Channel 2 News became aware of the risk, after a longtime Anchorage resident realized the city is using PFD lists to identify Anchorage residents who may be improperly claiming a property tax exemption.

The city is looking at individuals who don't receive a PFD, and comparing them to homeowners claiming either a senior, veteran or resident exemption.

"I ended up having to write a check for that $3,200 for this year plus the two previous years," said Thomas Hipsher, a retired dentist who owns a home in South Anchorage and spends winters in the Lower 48 in his RV.

That tax shock came after the city yanked Hipsher's senior property tax exemption, and re-assessed the tax he owed, including prior years, an amount that came to nearly $9,000.

His house in Anchorage's Southport neighborhood is his only home. He has lived and worked in Alaska for decades, banks here, has cars registered here, and has not set up residence anywhere else.

He's happy to be in retirement with the time and means to travel during Alaska's cold winter months, and has also, until now, enjoyed what he calls a well-earned $150,000 senior property tax exemption.

But Anchorage's law is clear. If you don't own and occupy your home as a main residence for at least 185 days, you're not eligible.

"Is it fair? I don't think anything's fair on every level," said Anchorage ombudsman Darrel Hess, who researched back to 2003 when the residency requirement was lengthened to 185 days from 30 days. "But is it right that somebody could live in a home for 30 days and get the same property tax exemption as somebody who lives there for 185 days. What should be the number of days required? Or should there be no requirements?"

Residency requirements for Alaska's Permanent Fund Dividend closely parallel those for property exemptions, so names of Alaskans not receiving the dividend became a sort of auditing tool for the city.

The idea being that If you're not eligible for the dividend, which has a 6 month or 180-day residency requirement, you're probably also not eligible for a break on your property taxes.

Hipsher thinks it's a somewhat unfair standard, and his irritation at being considered a non-resident is detectable.

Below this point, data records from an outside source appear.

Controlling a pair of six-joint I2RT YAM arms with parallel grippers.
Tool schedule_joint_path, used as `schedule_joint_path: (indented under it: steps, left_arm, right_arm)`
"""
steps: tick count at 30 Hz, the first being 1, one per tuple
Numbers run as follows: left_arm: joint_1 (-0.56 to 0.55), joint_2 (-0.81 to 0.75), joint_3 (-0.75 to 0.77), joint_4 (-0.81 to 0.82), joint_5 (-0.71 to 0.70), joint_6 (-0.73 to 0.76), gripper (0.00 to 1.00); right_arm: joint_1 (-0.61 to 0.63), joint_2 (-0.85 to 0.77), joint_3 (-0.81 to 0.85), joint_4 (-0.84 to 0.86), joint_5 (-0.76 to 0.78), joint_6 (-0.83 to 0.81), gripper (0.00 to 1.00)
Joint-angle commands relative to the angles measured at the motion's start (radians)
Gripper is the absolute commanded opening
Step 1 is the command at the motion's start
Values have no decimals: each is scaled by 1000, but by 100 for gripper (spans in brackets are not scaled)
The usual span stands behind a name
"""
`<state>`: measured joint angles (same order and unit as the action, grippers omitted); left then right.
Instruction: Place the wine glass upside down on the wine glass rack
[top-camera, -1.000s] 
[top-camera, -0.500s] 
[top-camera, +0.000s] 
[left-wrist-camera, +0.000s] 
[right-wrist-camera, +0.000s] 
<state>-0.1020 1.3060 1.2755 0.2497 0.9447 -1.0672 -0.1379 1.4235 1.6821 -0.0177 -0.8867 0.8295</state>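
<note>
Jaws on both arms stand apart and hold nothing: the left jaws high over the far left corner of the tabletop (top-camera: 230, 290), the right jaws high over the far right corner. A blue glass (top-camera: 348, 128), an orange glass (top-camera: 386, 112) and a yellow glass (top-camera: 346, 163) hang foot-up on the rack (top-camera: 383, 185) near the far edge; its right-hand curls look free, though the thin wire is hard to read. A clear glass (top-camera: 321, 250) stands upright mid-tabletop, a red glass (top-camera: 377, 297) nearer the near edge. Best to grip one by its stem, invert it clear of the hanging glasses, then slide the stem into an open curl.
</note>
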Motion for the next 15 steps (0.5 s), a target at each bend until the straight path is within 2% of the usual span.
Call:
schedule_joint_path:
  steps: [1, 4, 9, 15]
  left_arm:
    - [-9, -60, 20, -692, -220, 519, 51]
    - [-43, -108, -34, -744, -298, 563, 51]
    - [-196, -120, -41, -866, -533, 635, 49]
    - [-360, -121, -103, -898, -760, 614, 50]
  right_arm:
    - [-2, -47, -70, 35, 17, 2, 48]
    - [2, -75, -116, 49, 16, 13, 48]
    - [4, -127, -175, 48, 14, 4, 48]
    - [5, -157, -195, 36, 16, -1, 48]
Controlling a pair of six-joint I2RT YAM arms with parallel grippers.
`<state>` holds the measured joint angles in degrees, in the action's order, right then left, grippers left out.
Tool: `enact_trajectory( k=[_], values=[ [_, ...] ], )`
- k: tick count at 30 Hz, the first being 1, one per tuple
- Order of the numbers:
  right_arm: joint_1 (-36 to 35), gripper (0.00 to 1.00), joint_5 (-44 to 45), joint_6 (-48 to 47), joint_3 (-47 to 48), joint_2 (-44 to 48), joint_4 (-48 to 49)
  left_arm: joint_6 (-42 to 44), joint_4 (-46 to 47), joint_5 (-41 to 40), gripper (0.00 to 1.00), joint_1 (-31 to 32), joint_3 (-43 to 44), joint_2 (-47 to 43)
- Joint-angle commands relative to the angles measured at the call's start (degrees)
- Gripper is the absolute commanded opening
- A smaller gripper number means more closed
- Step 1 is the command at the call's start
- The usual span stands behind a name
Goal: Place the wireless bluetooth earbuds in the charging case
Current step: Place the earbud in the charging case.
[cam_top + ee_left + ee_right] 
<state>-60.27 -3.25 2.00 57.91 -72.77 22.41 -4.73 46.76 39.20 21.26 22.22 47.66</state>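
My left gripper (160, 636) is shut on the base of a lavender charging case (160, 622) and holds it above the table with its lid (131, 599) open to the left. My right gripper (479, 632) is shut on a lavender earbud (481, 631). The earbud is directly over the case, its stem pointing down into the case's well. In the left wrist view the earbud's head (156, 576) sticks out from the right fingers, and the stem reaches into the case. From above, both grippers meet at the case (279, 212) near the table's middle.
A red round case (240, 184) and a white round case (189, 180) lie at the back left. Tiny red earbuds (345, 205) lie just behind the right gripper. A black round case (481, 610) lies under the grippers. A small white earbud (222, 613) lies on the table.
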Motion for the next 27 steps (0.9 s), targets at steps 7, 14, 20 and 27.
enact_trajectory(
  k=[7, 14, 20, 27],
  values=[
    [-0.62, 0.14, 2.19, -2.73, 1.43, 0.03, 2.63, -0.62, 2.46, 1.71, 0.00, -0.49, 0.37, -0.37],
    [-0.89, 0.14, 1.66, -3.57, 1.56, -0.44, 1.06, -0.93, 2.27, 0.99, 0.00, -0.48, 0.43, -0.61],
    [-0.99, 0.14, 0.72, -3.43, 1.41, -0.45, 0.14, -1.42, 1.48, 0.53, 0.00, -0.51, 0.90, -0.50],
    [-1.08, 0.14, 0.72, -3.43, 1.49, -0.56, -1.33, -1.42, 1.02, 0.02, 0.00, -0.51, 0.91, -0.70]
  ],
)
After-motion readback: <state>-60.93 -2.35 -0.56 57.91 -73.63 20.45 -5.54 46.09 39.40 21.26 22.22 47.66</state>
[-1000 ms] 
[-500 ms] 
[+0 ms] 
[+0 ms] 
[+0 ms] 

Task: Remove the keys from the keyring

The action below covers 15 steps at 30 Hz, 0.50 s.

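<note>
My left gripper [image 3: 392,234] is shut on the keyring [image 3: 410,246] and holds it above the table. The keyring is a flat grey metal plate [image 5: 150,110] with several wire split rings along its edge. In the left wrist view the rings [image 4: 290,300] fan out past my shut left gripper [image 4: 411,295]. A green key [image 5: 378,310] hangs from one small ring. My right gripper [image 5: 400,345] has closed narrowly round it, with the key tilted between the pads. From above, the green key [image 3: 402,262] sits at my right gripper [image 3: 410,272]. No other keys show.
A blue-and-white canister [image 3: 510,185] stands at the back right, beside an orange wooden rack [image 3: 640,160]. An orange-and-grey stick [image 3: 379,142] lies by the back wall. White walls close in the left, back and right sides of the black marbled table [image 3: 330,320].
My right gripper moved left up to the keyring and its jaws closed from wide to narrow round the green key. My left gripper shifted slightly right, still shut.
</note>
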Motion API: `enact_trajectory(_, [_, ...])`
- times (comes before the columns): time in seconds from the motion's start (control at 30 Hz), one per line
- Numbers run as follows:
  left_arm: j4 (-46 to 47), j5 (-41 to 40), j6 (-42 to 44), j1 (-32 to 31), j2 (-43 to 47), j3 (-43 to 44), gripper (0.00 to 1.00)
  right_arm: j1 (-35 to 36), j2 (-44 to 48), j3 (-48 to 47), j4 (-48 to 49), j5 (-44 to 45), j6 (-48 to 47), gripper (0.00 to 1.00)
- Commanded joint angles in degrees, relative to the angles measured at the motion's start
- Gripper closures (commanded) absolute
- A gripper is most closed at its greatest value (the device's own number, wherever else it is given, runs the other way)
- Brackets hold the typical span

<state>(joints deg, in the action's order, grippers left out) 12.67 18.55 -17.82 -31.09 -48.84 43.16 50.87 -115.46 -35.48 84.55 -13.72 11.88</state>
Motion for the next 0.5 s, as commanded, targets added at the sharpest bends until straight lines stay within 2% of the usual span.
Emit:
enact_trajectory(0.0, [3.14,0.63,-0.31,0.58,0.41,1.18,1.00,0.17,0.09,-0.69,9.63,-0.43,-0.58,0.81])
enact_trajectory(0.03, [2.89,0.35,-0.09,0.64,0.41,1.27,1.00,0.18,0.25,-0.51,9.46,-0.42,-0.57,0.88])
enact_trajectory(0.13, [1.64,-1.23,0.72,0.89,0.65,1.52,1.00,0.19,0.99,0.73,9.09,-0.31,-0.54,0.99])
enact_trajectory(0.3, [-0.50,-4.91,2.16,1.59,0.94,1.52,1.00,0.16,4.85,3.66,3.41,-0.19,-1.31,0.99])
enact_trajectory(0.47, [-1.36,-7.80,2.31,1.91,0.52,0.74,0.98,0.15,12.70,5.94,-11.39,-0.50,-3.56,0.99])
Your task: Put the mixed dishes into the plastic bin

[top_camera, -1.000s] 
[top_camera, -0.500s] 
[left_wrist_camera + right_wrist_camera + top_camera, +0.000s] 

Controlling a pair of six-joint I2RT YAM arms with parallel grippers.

He's interested in seeing the Anchorage Assembly look at a fix, something that doesn't punish snowbirds for enjoying the perks of a life of hard work. In his estimation, many snowbirds only have five to ten years to enjoy retirement travel before they're restricted by age or illness. He wants to make the most of that time, and maintain eligibility for a property tax status he believes he and others have spent a lifetime earning.